Recent studies have suggested that platelet was positively correlated with various novel inflammatory markers, including C-reactive protein and NLR, and indicated the chronic inflammatory status. Molnar et al. found that higher PLT counts were associated with increased risk of mortality in patients with kidney failure [18]. Peng et al. also demonstrated the association between higher PLT counts and increased risk of CVD mortality in PD patients [7]. In this study, we found that higher platelet counts were significantly associated with higher risk of technique failure, and mortality in PD patients, which was similar to the previous studies.

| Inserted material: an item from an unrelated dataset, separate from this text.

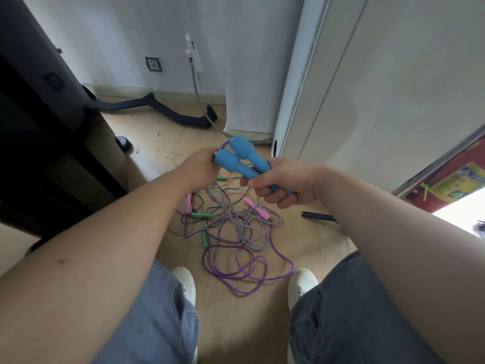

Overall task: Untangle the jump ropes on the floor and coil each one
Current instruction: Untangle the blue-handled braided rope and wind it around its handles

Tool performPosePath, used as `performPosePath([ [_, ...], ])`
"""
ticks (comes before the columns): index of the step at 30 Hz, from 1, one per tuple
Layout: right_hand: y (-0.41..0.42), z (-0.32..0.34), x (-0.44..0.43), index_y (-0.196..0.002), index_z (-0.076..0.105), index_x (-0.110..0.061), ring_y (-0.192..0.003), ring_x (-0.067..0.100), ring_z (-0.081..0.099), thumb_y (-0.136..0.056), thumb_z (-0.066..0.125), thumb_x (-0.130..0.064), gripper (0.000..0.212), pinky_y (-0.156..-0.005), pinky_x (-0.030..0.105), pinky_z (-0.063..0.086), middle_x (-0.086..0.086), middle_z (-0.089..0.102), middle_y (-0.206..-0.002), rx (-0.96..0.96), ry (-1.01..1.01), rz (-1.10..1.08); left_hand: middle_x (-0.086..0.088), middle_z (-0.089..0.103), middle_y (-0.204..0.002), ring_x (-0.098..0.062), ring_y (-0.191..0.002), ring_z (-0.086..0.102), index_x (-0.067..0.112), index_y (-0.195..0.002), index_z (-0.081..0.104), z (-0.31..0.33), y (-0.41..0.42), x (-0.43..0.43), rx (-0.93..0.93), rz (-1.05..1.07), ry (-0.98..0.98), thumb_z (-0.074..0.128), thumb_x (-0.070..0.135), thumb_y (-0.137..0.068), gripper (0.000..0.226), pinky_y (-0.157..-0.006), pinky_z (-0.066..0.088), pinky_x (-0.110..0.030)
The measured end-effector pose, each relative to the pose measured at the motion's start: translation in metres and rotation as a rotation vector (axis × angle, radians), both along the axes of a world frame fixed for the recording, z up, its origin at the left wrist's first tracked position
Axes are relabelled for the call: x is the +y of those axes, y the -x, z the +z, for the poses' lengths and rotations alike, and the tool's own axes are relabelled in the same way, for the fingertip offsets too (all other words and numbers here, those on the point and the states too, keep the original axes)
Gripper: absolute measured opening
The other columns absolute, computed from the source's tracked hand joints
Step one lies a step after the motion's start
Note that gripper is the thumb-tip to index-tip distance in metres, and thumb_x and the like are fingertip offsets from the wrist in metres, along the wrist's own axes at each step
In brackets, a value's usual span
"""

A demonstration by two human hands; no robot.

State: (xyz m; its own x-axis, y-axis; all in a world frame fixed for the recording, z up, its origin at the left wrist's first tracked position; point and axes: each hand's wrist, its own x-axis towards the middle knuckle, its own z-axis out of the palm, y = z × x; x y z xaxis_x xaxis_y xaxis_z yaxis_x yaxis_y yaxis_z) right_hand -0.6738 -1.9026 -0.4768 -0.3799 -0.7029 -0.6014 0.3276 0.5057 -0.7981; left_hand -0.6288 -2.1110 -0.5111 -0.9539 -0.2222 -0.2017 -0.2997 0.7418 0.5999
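The right hand (286,183) grips two blue handles (237,160) side by side, fingers curled under their narrow shafts and the thumb pressed across the top. The pair is held in the air in front of the person, above the floor (301,243). Their long axis runs from 4 o'clock up to 10 o'clock, the thick rounded heads pointing to 10 o'clock, away from the right palm. The left hand (202,164) meets those heads, its back toward the camera and its fingers curled in on the striped rope (249,229) where it leaves the handles. The fingertips themselves are mostly hidden, so the exact pinch cannot be told. From there the striped rope drops toward 6 o'clock into a loose tangle on the floor between the two white shoes (301,285). In the tangle a purple rope (246,271) loops nearest the feet, at 6 o'clock of the striped coils, with thin green and orange cords crossing at 11 o'clock. A pink handle (256,207) lies at 1 o'clock of the pile, slanting from 10 to 4 o'clock. Another pink one stands nearly upright at 10 o'clock. Green handles (202,214) lie at the pile's left edge. A black bar (317,216) rests on the floor at 3 o'clock, apart from the ropes.
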Motion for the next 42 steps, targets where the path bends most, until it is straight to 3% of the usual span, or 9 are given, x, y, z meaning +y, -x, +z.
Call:
performPosePath([
  [4,-0.008,0.003,-0.016,-0.114,0.054,-0.009,-0.046,0.009,0.028,-0.097,0.058,-0.006,0.018,-0.037,0.019,0.024,-0.002,0.042,-0.062,0.149,0.053,-0.086,-0.004,0.059,-0.079,-0.018,-0.065,0.060,0.000,-0.117,0.057,0.007,0.003,0.013,-0.042,0.063,-0.208,0.044,0.006,-0.100,0.022,-0.055,0.047,-0.024],
  [8,-0.009,-0.002,-0.031,-0.105,0.056,-0.005,-0.046,0.015,0.036,-0.089,0.057,-0.008,0.016,-0.041,0.024,0.031,0.003,0.045,-0.065,0.498,-0.075,-0.198,-0.012,0.059,-0.128,-0.026,-0.113,0.055,0.002,-0.126,0.056,0.010,-0.007,0.043,-0.180,-0.122,0.221,0.040,0.013,-0.104,0.030,-0.082,0.041,-0.021],
  [12,-0.012,-0.013,-0.039,-0.091,0.054,-0.009,-0.066,0.025,0.053,-0.089,0.054,-0.012,0.004,-0.054,0.029,0.037,0.005,0.053,-0.073,1.039,-0.424,0.031,-0.017,0.063,-0.113,-0.032,-0.102,0.061,-0.001,-0.122,0.056,0.003,-0.004,0.051,-0.282,-0.216,0.302,0.037,0.008,-0.102,0.030,-0.070,0.040,-0.030],
  [15,-0.008,-0.025,-0.035,-0.088,0.047,-0.014,-0.074,0.027,0.054,-0.089,0.051,-0.008,0.007,-0.059,0.030,0.037,0.002,0.050,-0.075,1.154,-0.575,0.104,-0.004,0.051,-0.074,-0.022,-0.068,0.049,0.004,-0.107,0.057,0.006,-0.010,0.055,-0.233,-0.334,0.328,0.037,0.012,-0.103,0.022,-0.059,0.034,-0.033],
  [19,-0.003,-0.031,-0.016,-0.113,0.058,-0.013,-0.095,0.033,0.062,-0.090,0.051,-0.008,0.025,-0.069,0.035,0.045,0.007,0.059,-0.100,1.185,-0.738,0.252,-0.002,0.056,-0.075,-0.022,-0.072,0.055,0.015,-0.083,0.056,0.024,-0.012,0.047,-0.064,-0.520,0.437,0.036,0.034,-0.106,0.036,-0.065,0.042,-0.037],
  [22,-0.006,-0.030,-0.007,-0.114,0.061,-0.014,-0.081,0.026,0.055,-0.090,0.055,-0.009,0.025,-0.067,0.035,0.047,0.002,0.055,-0.090,1.238,-0.784,0.493,0.005,0.056,-0.069,-0.008,-0.061,0.050,0.029,-0.071,0.054,0.037,-0.012,0.028,0.060,-0.582,0.436,0.046,0.047,-0.103,0.037,-0.059,0.041,-0.033],
  [33,-0.020,-0.018,-0.017,-0.094,0.048,-0.025,-0.074,0.021,0.055,-0.094,0.054,-0.029,0.008,-0.064,0.031,0.043,-0.011,0.041,-0.069,1.412,-0.412,0.652,0.011,0.051,-0.044,0.000,-0.043,0.045,0.024,-0.061,0.066,0.024,-0.016,0.001,-0.052,-0.219,-0.026,0.053,0.057,-0.095,0.050,-0.058,0.038,-0.028],
  [38,-0.020,-0.007,-0.019,-0.094,0.045,-0.025,-0.070,0.023,0.054,-0.090,0.057,-0.025,0.012,-0.060,0.029,0.038,-0.002,0.055,-0.077,1.406,-0.259,0.397,-0.003,0.069,-0.081,-0.002,-0.062,0.064,0.005,-0.117,0.067,0.032,-0.022,0.004,-0.115,0.027,-0.644,0.054,0.029,-0.102,0.031,-0.062,0.054,-0.018],
  [42,-0.025,-0.008,-0.023,-0.088,0.044,-0.026,-0.068,0.025,0.054,-0.086,0.059,-0.022,0.015,-0.059,0.031,0.040,-0.002,0.053,-0.071,1.345,-0.213,0.291,0.001,0.064,-0.091,-0.012,-0.080,0.064,0.018,-0.099,0.063,0.026,-0.023,-0.005,-0.169,0.174,-0.825,0.047,0.014,-0.103,0.017,-0.078,0.055,-0.030],
])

Low serum albumin levels are considered as a sensitive and classic marker of malnutrition combined with inflammation in PD patients. Considerable previous researches have demonstrated that albumin can indicate poor survival in PD patients. Chen et al. [12] have found that lower serum albumin levels were associated with an increased risk of technique failure. Yu et al. [19] have demonstrated that initial albumin levels were closely related with mortality in PD patients. Similarly, this study also found that low albumin levels were the predictive risk factor for technique failure and mortality after adjusting confounders.
PD patients have always been a clinical condition characterized by the propensity of high inflammatory level and poor nutritional status. Tsai et al. [20] found that the predictive ability of albumin to globulin ratio for mortality risk was superior to albumin in PD patients. Controlling nutritional status score, an inflammation-nutritional index, has indicated to be a reliable prognostic marker of mortality and technique failure in a Chinese retrospective study [21]. In a study of 758 PD patients, serum C-reactive protein to albumin ratio was identified as independent risk factor for all-cause mortality [22]. Increasing researchers preferred to pay more attention to the clinical parameters combining the inflammation and malnutrition in recent years.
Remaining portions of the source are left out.